Vehicle processors throttle under high temperatures common in summer conditions. Evaluate model performance degradation during thermal throttling events. Safety-critical functions must maintain acceptable performance even under throttled conditions.
Automotive deployment typically requires model pruning, quantization, or distillation. Measure accuracy impact of each optimization step against the full-precision baseline. Document the accuracy-efficiency tradeoff for each compression level.
The AI system must be operational within seconds of vehicle ignition. Measure cold-start model loading time on the target hardware. A 30-second wait for ADAS to initialize is a safety gap that regulators will flag.
Test the reliability and bandwidth of the telemetry pipeline that sends vehicle data to cloud for model improvement. Measure data completeness under various connectivity conditions and data transmission costs.
Modern vehicles run dozens of AI models simultaneously. Test the orchestration framework's ability to schedule, prioritize, and manage multiple models sharing the same compute resources. Safety-critical models must always get priority.

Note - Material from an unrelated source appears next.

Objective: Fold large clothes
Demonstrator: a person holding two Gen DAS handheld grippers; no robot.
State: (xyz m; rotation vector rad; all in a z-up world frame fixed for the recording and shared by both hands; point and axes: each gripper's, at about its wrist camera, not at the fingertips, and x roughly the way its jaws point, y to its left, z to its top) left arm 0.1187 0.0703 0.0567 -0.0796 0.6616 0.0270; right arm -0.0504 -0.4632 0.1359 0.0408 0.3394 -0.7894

Unlike cloud software, vehicles run for 15+ years. Evaluate whether the model architecture supports long-term maintenance on hardware that will become increasingly outdated. Plan for model optimization paths that work within fixed hardware constraints.
Ensure your target deployment hardware is available in the volumes needed for production. The automotive chip shortage taught the industry not to depend on single-source components. Test the model on backup hardware platforms.
Respan provides automotive AI teams with structured evaluation workflows for ADAS, predictive maintenance, and in-vehicle AI. Run safety-critical benchmarks, track regression across model versions, and generate compliance-ready evaluation reports.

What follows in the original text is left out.